> [Your instructions]: Please restate, word for word, the lines below that begin at the one with "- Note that" and end at the one with "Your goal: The". Leave out all other lines.

> [Data shown]:
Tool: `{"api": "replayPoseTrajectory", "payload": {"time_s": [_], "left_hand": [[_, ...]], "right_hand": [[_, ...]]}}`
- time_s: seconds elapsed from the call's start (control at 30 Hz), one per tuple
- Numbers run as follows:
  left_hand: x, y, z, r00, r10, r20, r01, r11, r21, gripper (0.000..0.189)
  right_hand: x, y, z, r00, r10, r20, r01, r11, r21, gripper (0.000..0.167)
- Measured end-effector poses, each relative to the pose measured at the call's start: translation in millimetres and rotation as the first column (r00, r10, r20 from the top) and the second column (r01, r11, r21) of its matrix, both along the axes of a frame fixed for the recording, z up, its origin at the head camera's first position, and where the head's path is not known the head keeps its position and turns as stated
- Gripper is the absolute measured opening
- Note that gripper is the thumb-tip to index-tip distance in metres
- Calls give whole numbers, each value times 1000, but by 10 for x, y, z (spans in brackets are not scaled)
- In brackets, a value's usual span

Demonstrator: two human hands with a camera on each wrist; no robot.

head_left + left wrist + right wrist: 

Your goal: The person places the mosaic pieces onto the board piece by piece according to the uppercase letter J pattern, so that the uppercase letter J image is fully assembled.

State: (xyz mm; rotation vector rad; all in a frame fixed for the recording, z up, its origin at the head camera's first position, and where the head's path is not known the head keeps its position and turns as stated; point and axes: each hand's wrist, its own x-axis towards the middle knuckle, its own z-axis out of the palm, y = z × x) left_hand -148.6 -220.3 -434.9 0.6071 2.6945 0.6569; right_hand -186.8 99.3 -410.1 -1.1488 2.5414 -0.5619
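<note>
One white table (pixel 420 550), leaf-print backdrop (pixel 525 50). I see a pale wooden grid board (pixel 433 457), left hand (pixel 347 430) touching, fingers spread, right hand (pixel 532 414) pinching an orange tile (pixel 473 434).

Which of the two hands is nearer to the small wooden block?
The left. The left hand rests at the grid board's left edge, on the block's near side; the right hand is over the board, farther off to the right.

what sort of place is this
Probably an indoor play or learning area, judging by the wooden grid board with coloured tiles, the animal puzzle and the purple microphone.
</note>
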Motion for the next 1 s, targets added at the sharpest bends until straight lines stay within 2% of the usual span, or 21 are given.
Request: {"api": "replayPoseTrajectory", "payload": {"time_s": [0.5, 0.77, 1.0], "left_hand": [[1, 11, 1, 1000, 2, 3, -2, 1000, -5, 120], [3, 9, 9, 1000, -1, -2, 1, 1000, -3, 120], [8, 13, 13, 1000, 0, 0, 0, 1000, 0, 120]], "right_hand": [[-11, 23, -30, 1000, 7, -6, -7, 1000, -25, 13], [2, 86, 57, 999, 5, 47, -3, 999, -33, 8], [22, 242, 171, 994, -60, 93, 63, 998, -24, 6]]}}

> [Completed task]:
- Note that gripper is the thumb-tip to index-tip distance in metres
- Calls give whole numbers, each value times 1000, but by 10 for x, y, z (spans in brackets are not scaled)
- In brackets, a value's usual span

Demonstrator: two human hands with a camera on each wrist; no robot.

head_left + left wrist + right wrist: 

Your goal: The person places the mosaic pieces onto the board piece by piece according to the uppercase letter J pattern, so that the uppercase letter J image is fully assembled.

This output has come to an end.